Mailboxes and late night noise

| 10 Jul 2019 | 11:24

    Reader readback — All in a day’s work; it’s part of the job. In the last issue I observed what I thought was funny, a “Mailman/postal worker wheeling an empty mail cart to a street mailbox to mail a bunch of letters.” Well, reader extraordinaire, “Alan Mr. Flacks,” disabused moi of the “funny” notion by providing an historical (not hysterical) explanation. Here goes: “Years ago (around the time of Ted Weiss’s death), the post office stopped collections from the mailboxes inside multiple dwellings. That is to say, no collectors like those who collected mail from the street collection boxes. Instead, the delivery carriers now take the mail from the house collection boxes in residential and commercial buildings and may carry the mailed items back to their p.o. station OR deposit them in a street collection box. What does this most often do? Delay the mail one day. You deposit a letter in your building’s collection box inside; it’s taken out and put in a street collection box which is collected the next day.” So now we know — and for those who may not — Ted Weiss, who died in 1992, held the congressional seat now held by Congressman Jerrold Nadler.
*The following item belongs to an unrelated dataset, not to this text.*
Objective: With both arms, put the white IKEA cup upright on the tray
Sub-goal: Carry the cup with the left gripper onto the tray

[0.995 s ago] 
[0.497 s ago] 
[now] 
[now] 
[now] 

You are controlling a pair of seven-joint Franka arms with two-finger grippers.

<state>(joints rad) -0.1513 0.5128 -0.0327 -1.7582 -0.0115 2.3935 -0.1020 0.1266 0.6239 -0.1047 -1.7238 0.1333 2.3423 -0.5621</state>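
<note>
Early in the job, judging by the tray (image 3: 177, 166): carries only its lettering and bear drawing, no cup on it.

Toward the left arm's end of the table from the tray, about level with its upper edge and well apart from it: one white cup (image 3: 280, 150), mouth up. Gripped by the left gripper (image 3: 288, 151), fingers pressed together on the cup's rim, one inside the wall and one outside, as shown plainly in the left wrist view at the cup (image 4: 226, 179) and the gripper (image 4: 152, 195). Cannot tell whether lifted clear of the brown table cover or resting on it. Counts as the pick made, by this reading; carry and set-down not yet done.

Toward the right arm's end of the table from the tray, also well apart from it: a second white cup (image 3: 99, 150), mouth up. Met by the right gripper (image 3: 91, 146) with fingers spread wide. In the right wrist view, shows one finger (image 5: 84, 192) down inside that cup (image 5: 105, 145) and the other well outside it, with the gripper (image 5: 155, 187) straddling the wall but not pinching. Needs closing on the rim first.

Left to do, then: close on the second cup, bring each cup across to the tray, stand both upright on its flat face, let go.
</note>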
    Noisy rich — The late night noise coming from what was supposed to be a “top-tier” restaurant is the basis of a legal wrangle between the residents of The Beekman, a top-tier co-op at East 63rd Street and Park Avenue, and its restaurant tenant Vaucluse. Venue to the rich and famous, Vaucluse converted half of its restaurant space into Omar’s Club in March 2018, without prior notice, according to The Beekman. In the lawsuit, filed in NY County Supreme Court, as reported in the Patch, the conversion is a violation of Vaucluse’s “contractual obligation to operate only a top-tier restaurant,” as is the noise and vibrations coming into residential apartments late at night which interferes with the residents’ “quality of life and the building’s reputation.” Sounds (pun intended) like noise may be good for Vaucluse’s bottom line, but not for the residents’. Unless there’s an agreement, a gavel will make the final sound. Or there will be a resounding appeals process through courts of NY. Sounding off costs.

    Strange pairing — The bus stop at Hudson and Horatio Streets is odd. No, make that dangerous. Within the boundaries of the bus stop, there’s a parking garage. Yes, where cars are driving in and driving out of the parking garage as you stand and wait for the bus, get on and off the bus, or just pass by. It’s just so so obvious? Is there something I’ve missed?